M&M – Qual conselho você daria para a sua versão do passado?
Mel – Acho que fiz muitos sacrifícios. Tenho 29 anos e comecei muito cedo. Quando você é imigrante, o tempo corre diferente, parece que você já começa em desvantagem. Então, o que eu diria não é nem um conselho, mas uma validação: o sacrifício vale a pena depois. A correria de hoje é o que você planta para poder colher amanhã. Acho que os timings de cada pessoa são diferentes, e tudo bem também. Mas começar cedo te dá uma vantagem. Acredito que a Mel de 35 vai agradecer muito à Mel de 20.

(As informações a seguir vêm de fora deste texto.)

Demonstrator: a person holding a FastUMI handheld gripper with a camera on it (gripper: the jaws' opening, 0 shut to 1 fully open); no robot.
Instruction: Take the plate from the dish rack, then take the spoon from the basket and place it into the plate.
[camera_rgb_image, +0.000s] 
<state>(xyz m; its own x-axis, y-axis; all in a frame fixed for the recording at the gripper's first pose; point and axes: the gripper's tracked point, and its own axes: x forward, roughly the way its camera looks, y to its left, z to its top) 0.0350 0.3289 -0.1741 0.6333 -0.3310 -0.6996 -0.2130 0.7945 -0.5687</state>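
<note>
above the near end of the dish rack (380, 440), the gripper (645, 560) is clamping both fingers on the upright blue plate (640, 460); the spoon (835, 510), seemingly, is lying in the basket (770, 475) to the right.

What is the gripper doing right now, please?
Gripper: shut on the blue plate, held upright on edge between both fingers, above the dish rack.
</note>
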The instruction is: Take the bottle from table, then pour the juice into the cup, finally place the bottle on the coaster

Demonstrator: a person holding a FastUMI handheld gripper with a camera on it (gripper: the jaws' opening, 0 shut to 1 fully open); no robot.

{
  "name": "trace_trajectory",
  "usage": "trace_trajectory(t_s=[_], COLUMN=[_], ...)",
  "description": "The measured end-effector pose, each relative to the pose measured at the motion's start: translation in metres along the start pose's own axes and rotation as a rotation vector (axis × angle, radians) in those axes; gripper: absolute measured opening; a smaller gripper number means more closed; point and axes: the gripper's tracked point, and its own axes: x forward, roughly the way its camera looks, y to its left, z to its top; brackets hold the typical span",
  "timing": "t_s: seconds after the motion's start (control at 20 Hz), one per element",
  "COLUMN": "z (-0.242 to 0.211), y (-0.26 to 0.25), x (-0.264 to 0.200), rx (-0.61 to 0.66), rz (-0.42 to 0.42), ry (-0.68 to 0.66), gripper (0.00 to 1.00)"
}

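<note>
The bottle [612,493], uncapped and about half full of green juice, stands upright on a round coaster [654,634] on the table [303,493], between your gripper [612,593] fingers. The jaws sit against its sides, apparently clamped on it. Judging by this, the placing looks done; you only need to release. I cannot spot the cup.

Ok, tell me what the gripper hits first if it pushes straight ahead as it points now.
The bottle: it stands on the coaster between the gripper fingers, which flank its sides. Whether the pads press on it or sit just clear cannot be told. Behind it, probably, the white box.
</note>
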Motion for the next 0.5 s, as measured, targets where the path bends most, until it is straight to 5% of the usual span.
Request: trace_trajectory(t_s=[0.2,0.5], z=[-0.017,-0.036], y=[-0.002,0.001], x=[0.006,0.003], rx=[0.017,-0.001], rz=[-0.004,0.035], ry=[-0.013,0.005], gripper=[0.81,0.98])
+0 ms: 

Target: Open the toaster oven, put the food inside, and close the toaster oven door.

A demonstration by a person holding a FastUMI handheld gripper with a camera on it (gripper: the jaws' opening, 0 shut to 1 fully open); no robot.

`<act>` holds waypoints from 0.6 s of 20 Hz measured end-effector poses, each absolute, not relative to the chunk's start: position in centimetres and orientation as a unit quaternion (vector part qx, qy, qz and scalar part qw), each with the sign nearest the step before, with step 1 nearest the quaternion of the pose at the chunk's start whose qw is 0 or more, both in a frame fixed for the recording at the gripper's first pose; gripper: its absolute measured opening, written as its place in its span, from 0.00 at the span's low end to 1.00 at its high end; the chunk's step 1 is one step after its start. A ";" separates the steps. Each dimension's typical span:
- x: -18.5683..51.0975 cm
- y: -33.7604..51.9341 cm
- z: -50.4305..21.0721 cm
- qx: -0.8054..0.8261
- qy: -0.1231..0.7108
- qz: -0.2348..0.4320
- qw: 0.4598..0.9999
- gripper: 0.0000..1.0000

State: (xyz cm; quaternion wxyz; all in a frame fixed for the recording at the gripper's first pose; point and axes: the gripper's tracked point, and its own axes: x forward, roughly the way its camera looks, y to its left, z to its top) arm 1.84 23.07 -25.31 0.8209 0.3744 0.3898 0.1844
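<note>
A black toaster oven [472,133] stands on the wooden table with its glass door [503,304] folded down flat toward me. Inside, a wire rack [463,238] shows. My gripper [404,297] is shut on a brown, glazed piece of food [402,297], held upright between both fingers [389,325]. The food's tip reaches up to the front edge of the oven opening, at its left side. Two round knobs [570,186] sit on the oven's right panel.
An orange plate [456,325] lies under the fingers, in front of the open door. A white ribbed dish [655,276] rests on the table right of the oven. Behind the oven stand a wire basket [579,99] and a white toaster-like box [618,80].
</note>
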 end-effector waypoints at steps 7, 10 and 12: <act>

E tem uma outra coisa. Acho que toda mulher sofre com a síndrome da impostora e, quando é jovem, isso pesa ainda mais. É muito difícil desconstruir isso, mas acho que, já que faz parte, a gente precisa se ajudar mais. Mulher com mulher. Sinto que nos ambientes profissionais, as mulheres ainda não se ajudam tanto. Na minha carreira, recebi muito mais ajuda de homens do que de mulheres, e isso é algo que eu gostaria de ver mudar. Só com apoio de outras mulheres é que a gente consegue tirar essa síndrome da impostora de dentro da gente. É importante que a gente se reconheça, se exalte. Muitas vezes sou a única mulher num ambiente inteiro. Mas, quando tem outra, é essencial que sejamos aliadas, que não nos coloquemos para baixo. Esse é o feminismo em que acredito.